* [TASK OBJECTIVE]: Check each line of the listing below for the string "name", then copy every line that has it.

* [GIVEN DATA]:
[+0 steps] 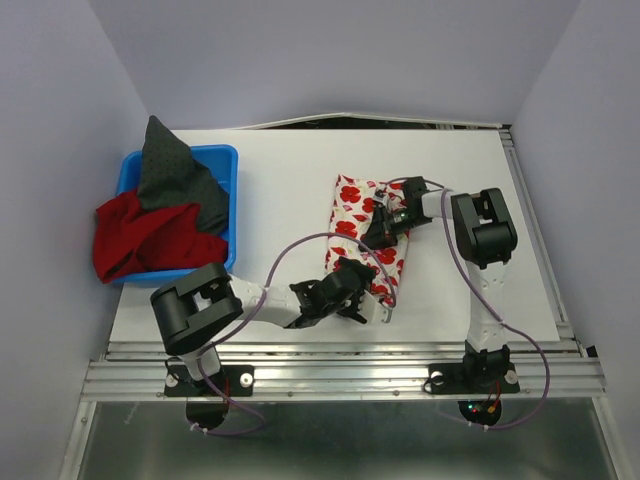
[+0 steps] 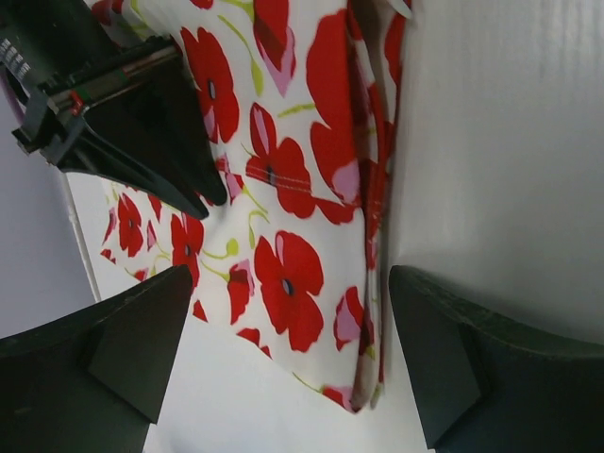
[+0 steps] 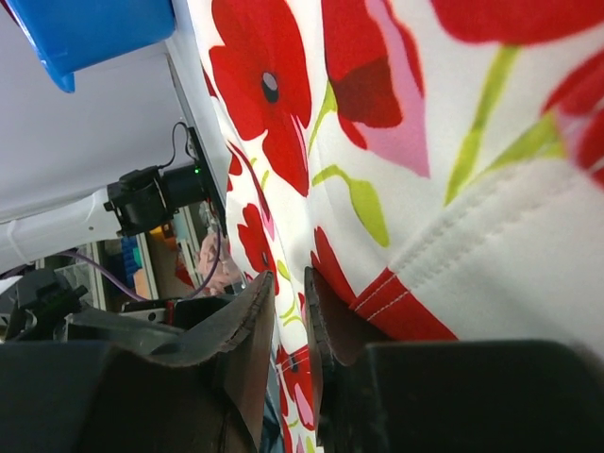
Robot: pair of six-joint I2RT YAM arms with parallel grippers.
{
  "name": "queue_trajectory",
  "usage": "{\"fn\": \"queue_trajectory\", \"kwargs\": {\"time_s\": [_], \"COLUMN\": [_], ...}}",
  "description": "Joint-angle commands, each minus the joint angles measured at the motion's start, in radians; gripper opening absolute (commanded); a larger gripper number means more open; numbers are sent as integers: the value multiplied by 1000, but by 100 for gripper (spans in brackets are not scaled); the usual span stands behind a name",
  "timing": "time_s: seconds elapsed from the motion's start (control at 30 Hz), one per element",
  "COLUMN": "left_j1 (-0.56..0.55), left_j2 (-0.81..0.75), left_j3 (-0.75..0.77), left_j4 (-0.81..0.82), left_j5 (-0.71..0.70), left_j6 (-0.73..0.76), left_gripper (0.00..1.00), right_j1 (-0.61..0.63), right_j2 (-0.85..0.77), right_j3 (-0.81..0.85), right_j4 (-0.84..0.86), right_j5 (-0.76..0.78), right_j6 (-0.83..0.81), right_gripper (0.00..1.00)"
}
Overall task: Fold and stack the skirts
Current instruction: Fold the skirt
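- Evidently the white flowered skirt [image 1: 352,200] is the piece being folded. It lies flat on the table [image 1: 280,180], apart from the blue bin [image 1: 225,155] on the side toward the right arm, narrowed into a long panel with layered edges showing along one side.
- The deep-red skirt [image 1: 140,235] and the dark grey skirt [image 1: 170,175] are heaped in the blue bin and spill over its rim, so by my reading they wait their turn and no stack exists yet.
- The left gripper [image 2: 293,283] hangs over the skirt corner farthest from the blue bin on the near side. Its jaws are spread as wide as they go, one finger over the print and the other over bare table, and nothing is held between them. That stance suits either lining up a grab on the folded edge or clearing away from it.
- The right gripper [image 3: 290,293] sits low over the skirt's middle, farther from the blue bin than the left one. Its jaws are drawn nearly together with only a slim gap.
- A thin fold of the printed cloth appears to run between those fingers, so I judge it pinches the skirt, though the close view leaves this a little unsure. Such a hold would pin or lift the layer for the next fold.
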Motion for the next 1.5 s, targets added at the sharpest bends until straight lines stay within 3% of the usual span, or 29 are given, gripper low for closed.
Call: {"fn": "queue_trajectory", "kwargs": {"time_s": [0.0,0.27,0.3,0.43,0.6,0.87,0.93,0.97,1.07,1.47], "left_j1": [-2,49,49,55,57,77,87,96,106,64], "left_j2": [79,142,140,123,77,77,92,96,91,-22], "left_j3": [63,164,163,154,163,281,312,315,292,85], "left_j4": [-4,-2,1,5,-90,-380,-419,-427,-423,-351], "left_j5": [4,4,3,-45,18,214,237,241,236,37], "left_j6": [1,1,-82,-86,-106,-207,-240,-249,-246,-172], "left_gripper": [98,98,52,42,19,9,16,35,58,65], "right_j1": [21,30,30,40,49,70,70,70,70,80], "right_j2": [88,96,97,100,99,88,91,91,91,94], "right_j3": [-15,-21,-20,-17,-15,-21,-23,-23,-21,-12], "right_j4": [6,0,0,0,-10,-5,-5,-5,-4,-7], "right_j5": [311,320,319,320,329,346,352,352,368,454], "right_j6": [-104,-119,-119,-121,-130,-133,-132,-130,-129,-116], "right_gripper": [27,26,26,26,26,25,25,25,24,22]}}
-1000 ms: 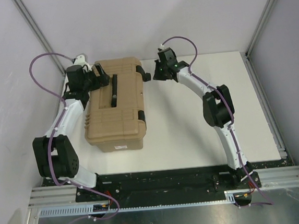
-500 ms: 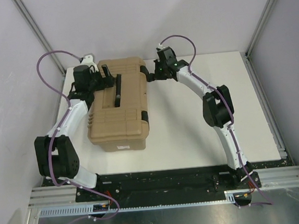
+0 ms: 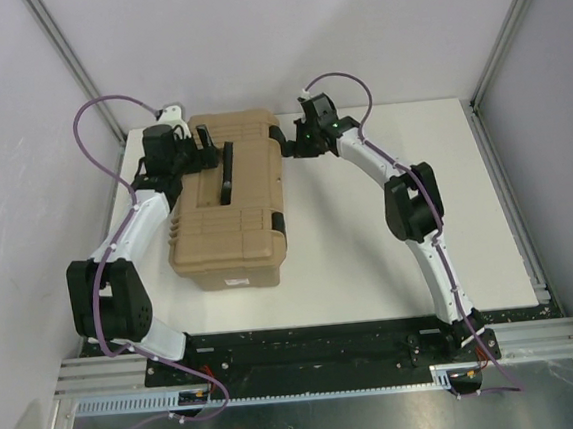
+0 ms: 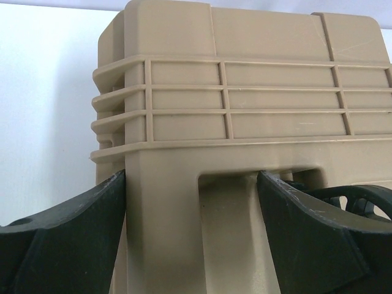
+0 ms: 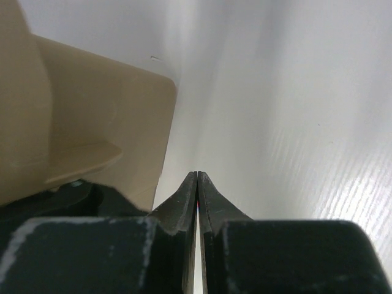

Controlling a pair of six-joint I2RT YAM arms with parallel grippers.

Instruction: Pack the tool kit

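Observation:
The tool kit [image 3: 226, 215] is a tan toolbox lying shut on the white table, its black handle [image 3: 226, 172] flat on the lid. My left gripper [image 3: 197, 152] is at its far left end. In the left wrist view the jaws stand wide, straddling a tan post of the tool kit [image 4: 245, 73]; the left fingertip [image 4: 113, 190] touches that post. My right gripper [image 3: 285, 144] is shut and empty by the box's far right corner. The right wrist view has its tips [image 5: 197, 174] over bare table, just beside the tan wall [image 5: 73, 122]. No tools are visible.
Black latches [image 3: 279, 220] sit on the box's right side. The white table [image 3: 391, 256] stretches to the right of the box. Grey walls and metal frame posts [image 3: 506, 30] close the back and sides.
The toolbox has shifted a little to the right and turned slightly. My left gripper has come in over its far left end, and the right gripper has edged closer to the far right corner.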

* [RESPONSE BOX]:
  "name": "queue_trajectory",
  "description": "Joint-angle commands, each minus the joint angles measured at the motion's start, in radians; gripper opening absolute (commanded); a larger gripper number means more open; numbers are sent as integers: the value multiplied by 1000, but by 100 for gripper (spans in brackets are not scaled); the usual span stands behind a name",

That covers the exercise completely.